The festival of Santo Domingo in Managua starts the evening before August 1st and goes on for 10 days.  The image of the saint, which is a only about eight inches tall, is carried from a church south of the city through the streets to the church of Santo Domingo.  The festival is renowned for its wild crowds.  Throughout the year, people make pacts to the saint, promising to show their thanks by dancing with the procession for the rest of their lives if the saint cures their family members of an illness.  Some simply dance, others paint their bodies with burnt black oil or put Indian headdresses on, and many people get drunk. 

The little saint bounces along in the crowd

The little saint bounces along in the crowd

If I wasn’t already attuned to the very-alive pagan elements of Catholocism in Nicaragua, I would have to be blindfolded not to see them in this festival.  The television coverage featured a man talking about inheriting the duty of processing in black oil from his late father, a mother who has spent 43 years walking in the procession because her handicapped daughter learned to speak, and the palo lucio, a greased wooden pole that people attempt to climb up the night the festival starts. 

A man dressed in black oil.

A man dressed in black oil.

The procession certainly topped the Easter processions in revelry.  Besides lots of drunk and blackened people, we saw people in traditional Nicaraguan folk costumes, a man carrying a toy of two monkeys fornicating, a man costumed as an Indian with a full feather headdress, and a group of drag queens out dancing in front of the procession, even in a downpour.  The police were out in full form, protecting the group of staggering saint-bearers and immediately quelling any drunken violence before it started.  It’s hard for me to imagine this as condoned church behavior, but also clear that condoning these rituals is a win-win situation.  The people can continue celebrating in the way they have for centuries, and the church can count them as catholic and not need to justify persecuting them.  A note in the tome that is the history of the spread of Christianity.

A small group of police, including the cheif of police, led the parade.

A small group of police, including the cheif of police, led the parade.

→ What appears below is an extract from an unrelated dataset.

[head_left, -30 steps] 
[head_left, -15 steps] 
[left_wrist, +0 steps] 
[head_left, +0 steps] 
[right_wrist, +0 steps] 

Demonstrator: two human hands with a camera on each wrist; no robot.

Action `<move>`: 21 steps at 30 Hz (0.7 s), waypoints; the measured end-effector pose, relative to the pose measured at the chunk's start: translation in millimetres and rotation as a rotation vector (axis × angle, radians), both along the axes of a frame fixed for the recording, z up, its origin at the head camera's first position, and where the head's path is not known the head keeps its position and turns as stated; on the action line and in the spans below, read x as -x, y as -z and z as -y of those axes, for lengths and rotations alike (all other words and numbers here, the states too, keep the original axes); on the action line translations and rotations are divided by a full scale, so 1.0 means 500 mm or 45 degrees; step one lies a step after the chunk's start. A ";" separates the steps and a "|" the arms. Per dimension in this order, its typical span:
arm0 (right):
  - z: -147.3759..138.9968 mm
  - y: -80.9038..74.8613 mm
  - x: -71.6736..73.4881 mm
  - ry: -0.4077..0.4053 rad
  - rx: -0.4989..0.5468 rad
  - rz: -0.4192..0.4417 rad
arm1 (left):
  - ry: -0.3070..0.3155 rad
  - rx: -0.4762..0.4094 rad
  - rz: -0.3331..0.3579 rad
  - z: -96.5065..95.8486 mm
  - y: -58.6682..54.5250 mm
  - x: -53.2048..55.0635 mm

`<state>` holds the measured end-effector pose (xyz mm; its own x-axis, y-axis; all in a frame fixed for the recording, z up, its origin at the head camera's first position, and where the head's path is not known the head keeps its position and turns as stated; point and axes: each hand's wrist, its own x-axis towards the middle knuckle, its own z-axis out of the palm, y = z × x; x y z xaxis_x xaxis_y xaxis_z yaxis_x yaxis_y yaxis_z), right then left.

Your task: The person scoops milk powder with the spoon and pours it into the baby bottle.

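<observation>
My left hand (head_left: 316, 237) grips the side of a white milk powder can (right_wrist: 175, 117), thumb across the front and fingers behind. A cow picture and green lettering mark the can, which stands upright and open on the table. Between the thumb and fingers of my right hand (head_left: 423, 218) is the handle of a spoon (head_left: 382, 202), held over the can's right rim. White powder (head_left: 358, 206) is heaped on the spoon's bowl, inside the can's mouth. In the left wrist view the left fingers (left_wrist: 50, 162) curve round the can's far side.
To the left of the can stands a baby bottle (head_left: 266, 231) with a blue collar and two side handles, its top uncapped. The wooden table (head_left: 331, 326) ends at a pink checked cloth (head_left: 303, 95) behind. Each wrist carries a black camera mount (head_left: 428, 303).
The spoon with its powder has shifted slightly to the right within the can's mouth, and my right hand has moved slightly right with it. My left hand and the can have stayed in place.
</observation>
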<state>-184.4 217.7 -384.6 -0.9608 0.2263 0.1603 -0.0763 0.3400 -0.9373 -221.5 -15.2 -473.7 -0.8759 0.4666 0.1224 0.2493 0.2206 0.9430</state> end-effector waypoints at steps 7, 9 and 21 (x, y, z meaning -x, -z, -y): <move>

The procession in the morning was a stark contrast to the one in the afternoon, which is a hípico, or kind of rodeo parade where people dress up and show off their thoroughbred horses.  The parade passes in front of the CEPRODEL office, so we made our way there and then walked down to meet some friends closer to the lake.  We happened to stop to watch the parade start right in front of one of the tent cities where banana and sugar cane fieldworkers with serious health damages from overexposure to agro-industrial chemicals have been squatting for years, demanding recompense.  The contrast both between the carousing morning parade and the formality of the afternoon was stark, and then watching the thoroughbred manicured horses walking past shacks made of plastic bags dampered the elegance of the parade a bit. 

We left the parade to visit the Small Businesses Fair that is also running for the duration of the Santo Domingo festival.  It was the right way to end the day.  We sampled Nicaraguan-made fruit wine, tried on handmade clothing, and generally felt good about so many small independent businesses having a place to strut their stuff.